Figure 1 a) Respiratory-induced kidney motion for two different subjects in the three directions (anterior-posterior, left-right, and superior-inferior). SI shows the largest amplitude. Large variations between scans are observed for both subjects. The shapes of the curves are, however, similar for most scans within each subject. b) Example of a 4D-MRI in the transversal, coronal and sagittal view.

Figure 2 Maximum SI kidney motion for the different subjects over time. The triangle point upwards, represents scans with the arms raised above the head, whereas the points with the triangle pointing downwards represents scans with the arms beside the body. A trend is seen that scans acquired at the end of the scan session show a lower motion amplitude. Note that for the last two subjects, the last scans were not acquired, due to limited time.

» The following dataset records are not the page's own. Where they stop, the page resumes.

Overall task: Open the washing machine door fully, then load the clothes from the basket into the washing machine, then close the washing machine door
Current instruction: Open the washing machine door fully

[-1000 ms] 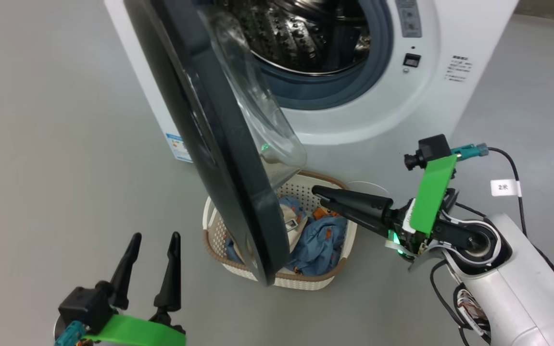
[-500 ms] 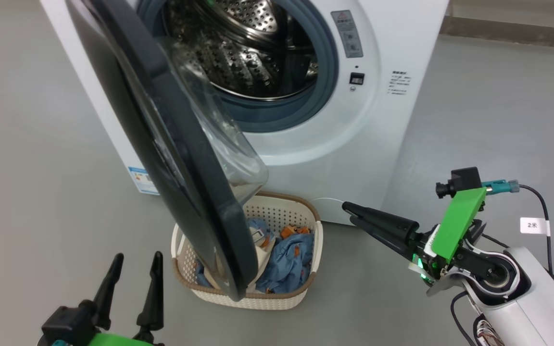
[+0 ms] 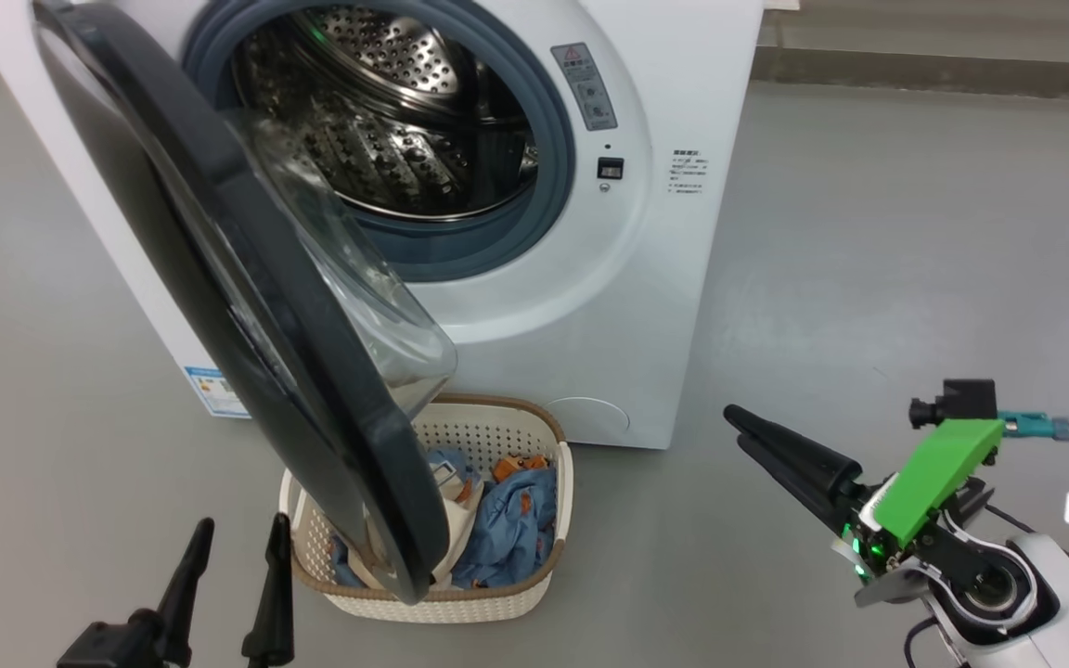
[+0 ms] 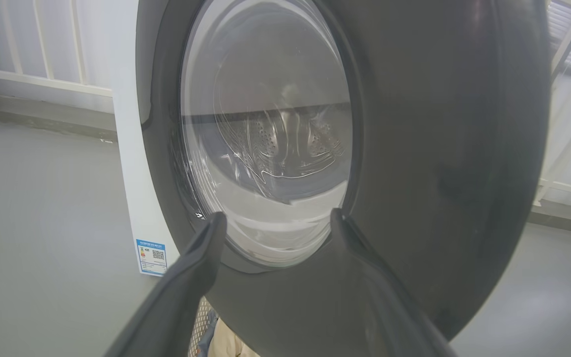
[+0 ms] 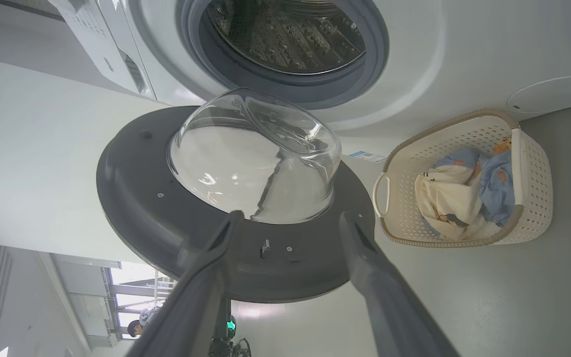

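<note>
The left fingers (image 3: 275, 594) stand wide apart and empty, pointing at the outer face of the open door (image 3: 247, 306), seemingly just clear of it. The right fingers (image 3: 794, 450) are spread wide too, holding nothing, to the right of the washing machine (image 3: 646, 306). The clothes (image 3: 507, 520) lie in the basket (image 3: 497, 436) beneath the door's lower edge.

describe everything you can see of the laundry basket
The basket is a small cream plastic tub with perforated walls, a brown woven-look rim and a side handle. It stands upright on the grey floor in front of the washing machine, holding blue and cream clothes. The open door hangs over its left side; the right wrist view shows a gap between them.
</note>
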Robot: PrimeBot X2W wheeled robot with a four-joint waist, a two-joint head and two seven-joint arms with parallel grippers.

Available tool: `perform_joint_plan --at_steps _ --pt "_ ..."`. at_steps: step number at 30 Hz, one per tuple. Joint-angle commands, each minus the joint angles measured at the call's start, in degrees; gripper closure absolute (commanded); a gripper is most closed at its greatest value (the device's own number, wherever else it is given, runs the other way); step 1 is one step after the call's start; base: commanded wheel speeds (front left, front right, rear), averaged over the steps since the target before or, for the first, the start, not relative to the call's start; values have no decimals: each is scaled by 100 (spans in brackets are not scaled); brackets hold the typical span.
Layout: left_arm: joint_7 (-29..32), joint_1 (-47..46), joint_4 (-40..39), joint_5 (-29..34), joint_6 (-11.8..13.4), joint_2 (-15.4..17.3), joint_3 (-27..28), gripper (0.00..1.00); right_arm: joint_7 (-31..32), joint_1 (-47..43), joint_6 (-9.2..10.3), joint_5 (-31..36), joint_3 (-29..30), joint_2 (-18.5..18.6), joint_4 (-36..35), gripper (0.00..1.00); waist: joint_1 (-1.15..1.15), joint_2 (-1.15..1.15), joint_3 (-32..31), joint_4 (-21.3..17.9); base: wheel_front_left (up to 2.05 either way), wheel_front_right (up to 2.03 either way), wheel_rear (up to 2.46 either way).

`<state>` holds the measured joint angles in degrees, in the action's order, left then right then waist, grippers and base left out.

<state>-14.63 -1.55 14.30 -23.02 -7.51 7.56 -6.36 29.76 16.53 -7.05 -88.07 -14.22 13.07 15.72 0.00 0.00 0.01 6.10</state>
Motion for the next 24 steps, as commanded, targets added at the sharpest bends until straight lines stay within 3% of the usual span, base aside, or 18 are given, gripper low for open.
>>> perform_joint_plan --at_steps 1,8,24 --pt "-37 -14 -191 39 2 98 227 0 -176 -66 -44 104 29 123 -210 0 0 0 -27 -73 0 0 0" --pt "-37 30 -220 54 2 81 289 0 -1059 -411 -44 763 -242 514 -225 0 0 0 -46 -123 0 0 0" --pt "-37 0 -210 78 2 9 339 0 -3978 -406 -44 2100 -1966 1358 104 0 0 0 -28 -79 0 0 0"
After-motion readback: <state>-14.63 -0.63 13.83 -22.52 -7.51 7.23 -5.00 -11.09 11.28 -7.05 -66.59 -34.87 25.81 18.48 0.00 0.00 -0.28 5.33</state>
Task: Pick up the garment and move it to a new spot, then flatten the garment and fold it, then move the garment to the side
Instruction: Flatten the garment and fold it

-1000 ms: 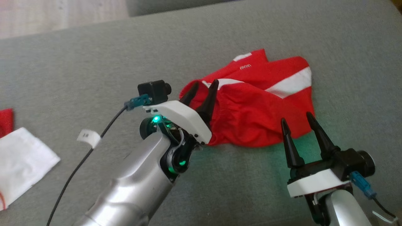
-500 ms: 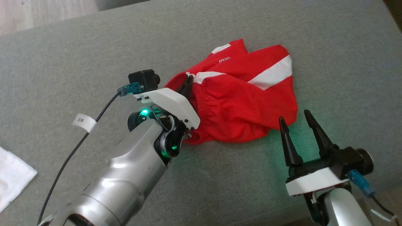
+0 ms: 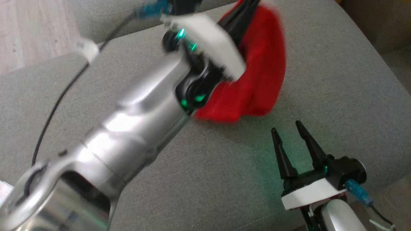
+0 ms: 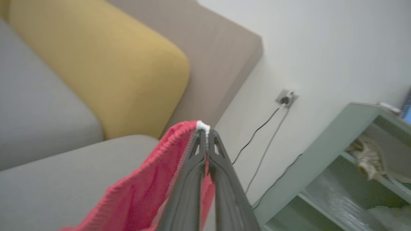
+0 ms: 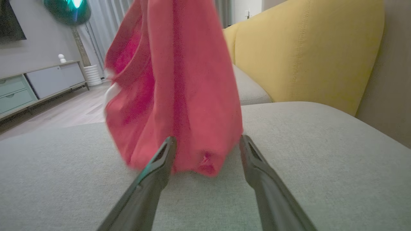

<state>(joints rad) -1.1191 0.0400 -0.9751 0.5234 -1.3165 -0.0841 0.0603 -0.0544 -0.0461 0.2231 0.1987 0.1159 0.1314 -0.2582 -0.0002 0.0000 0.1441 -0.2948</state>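
One yellow cushion (image 5: 305, 54), hanging garment (image 5: 179, 89), grey sofa (image 5: 321, 160)

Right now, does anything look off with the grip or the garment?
Only the grip: the left tool pinches the garment by its white hem, right at the tool's very tip, a thin hold that could slip. Otherwise it hangs bunched over the sofa.

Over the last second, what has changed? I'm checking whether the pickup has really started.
The left tool closed on the edge of the red garment and rose. The garment went from lying spread on the sofa to hanging bunched from the tool, with its lower end near the cushion. The right tool stayed open and low on the right, holding nothing.
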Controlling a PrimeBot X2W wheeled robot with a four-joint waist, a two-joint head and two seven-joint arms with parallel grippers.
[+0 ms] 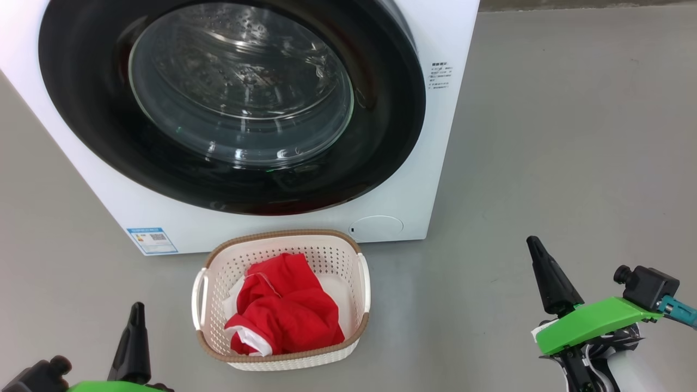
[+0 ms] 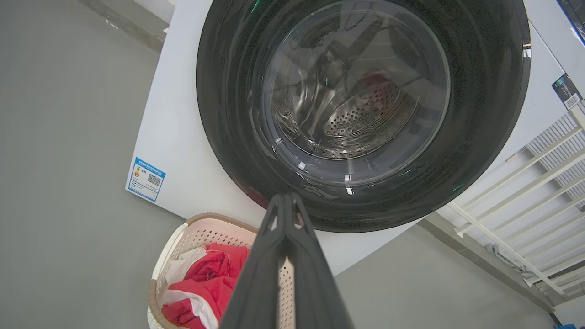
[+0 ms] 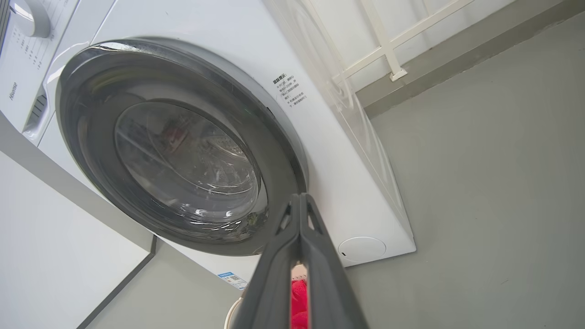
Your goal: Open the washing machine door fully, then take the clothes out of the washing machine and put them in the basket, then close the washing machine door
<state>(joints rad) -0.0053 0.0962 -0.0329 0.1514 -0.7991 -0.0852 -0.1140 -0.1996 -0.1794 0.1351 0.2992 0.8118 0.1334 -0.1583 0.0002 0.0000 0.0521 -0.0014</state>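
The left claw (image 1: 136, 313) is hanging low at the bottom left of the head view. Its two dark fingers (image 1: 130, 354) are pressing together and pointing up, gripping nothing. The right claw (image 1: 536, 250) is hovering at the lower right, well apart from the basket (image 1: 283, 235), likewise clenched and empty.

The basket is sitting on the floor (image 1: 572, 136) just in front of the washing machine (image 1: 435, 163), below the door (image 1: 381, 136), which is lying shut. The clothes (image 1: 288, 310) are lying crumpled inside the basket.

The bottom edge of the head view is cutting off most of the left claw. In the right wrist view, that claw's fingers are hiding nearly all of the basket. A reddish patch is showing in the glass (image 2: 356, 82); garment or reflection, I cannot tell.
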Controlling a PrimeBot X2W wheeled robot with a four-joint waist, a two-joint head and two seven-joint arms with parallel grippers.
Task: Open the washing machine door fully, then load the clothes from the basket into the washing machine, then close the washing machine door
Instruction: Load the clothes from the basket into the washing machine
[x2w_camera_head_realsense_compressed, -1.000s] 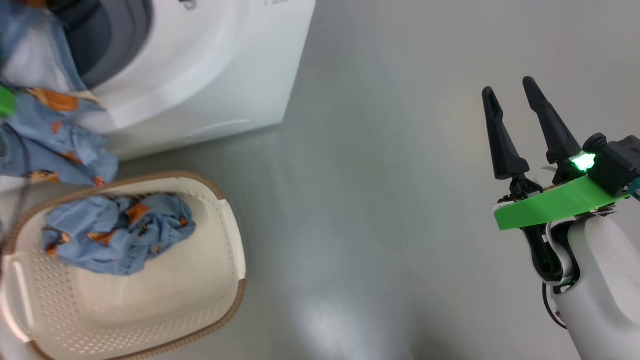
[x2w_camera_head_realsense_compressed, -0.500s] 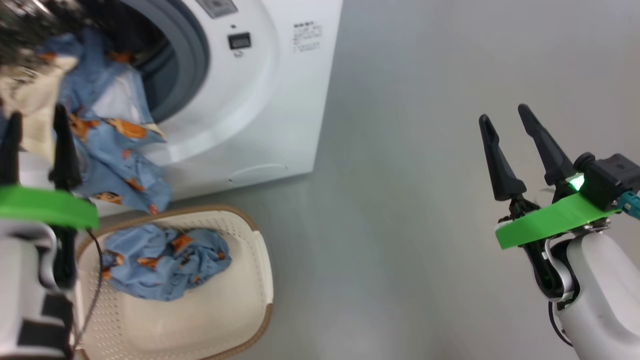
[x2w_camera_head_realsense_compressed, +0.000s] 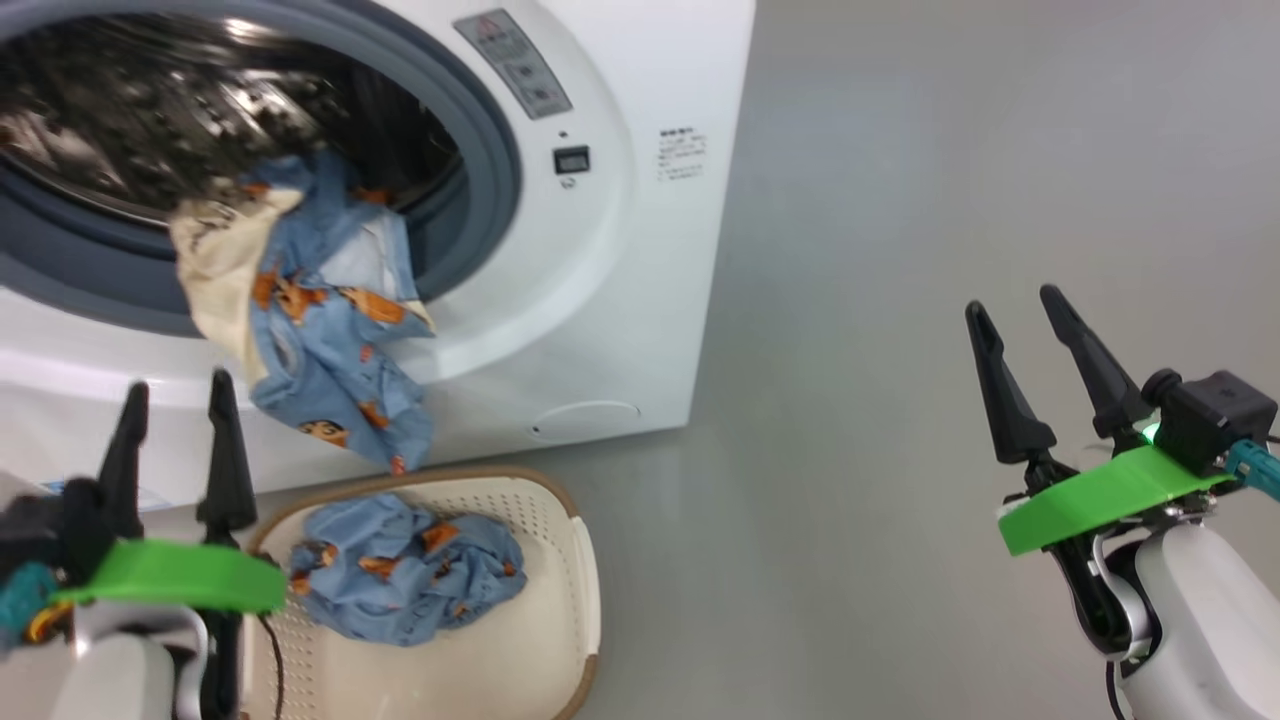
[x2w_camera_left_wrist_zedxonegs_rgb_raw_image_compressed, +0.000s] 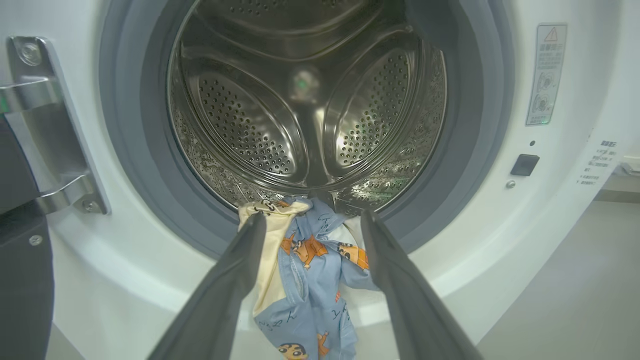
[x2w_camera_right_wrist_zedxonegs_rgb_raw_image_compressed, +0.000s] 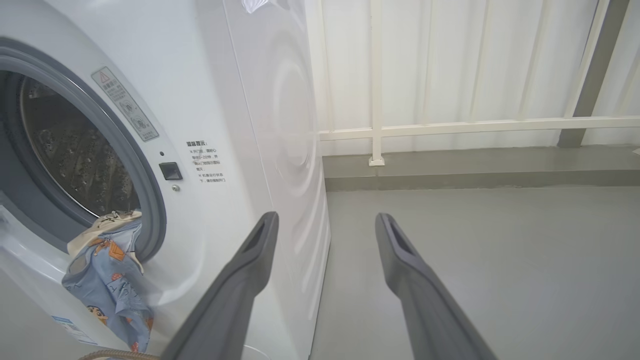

Figure 3 Scatter plot of the maximum motion amplitudes, comparing the amplitudes at the beginning (x-axis) and at the end (y-axis) of the scan session.

Figure 4 Direction of the (normalized) first two eigenvectors for all volunteers.

Figure 5 Overview of the correlations between the 44 scans for the first and second eigenvector. The red squares indicate the correlations within each subject. For the first eigenvector, all correlations are above 0.8, while for the second eigenvector, some are below 0.5.